When it comes to network management, there is no lack of data. Screen response times, security alerts, spin times, latency statistics – we collect, store, and process data at all layers of the network.
Being able to correlate and make sense of that data is another matter. Few are more informed of the attempts to standardize data correlation than Neal Secher. The Managing Director and Head of Network Architecture at BNY Mellon, a world-renowned leader in investment management and investment services, Secher chairs ONUG’s Network State Collection, Correlation, and Analytics working group.
“A number of years ago, I was called into a wide-scale network outage,” he emailed to me the other day around the time I was nurturing my second cup of coffee. “It was reported that all communications in the entire network ‘broke’ at about the same time. After a detailed troubleshoot, the problem was determined to have originated from a backward step on one of our Network Time Protocol (NTP) servers. Fast forward to today, if we were correlating events from our NTP clocks with state information from the network and security devices, we would have been able to determine root cause more quickly and begin working on a mitigation strategy.”
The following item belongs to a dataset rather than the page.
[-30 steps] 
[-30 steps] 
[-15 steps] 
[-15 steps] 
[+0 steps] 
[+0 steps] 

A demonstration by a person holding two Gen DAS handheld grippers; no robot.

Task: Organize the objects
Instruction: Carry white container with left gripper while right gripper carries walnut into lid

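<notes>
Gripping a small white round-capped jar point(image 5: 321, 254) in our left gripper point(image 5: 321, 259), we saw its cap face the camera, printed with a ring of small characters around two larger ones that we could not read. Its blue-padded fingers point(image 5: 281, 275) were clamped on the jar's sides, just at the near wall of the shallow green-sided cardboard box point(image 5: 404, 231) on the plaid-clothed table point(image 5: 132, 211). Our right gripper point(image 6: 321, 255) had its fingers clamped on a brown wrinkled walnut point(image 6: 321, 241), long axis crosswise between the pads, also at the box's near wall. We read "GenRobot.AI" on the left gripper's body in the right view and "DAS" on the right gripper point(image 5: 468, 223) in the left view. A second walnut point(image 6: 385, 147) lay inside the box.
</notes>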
The kind of open software-defined network (SDN) taking shape in ONUG is an opportunity to address these challenges. “As we move toward open networking paradigms, we need to move beyond the sins of the past where functionality trumped visibility. Networks have traditionally been complex, and network administrators struggle to understand the applications that run on top of their infrastructure. This complicates the impact of change and lengthens the mean time to resolution during outages. We need analytics built into our networks from day one.”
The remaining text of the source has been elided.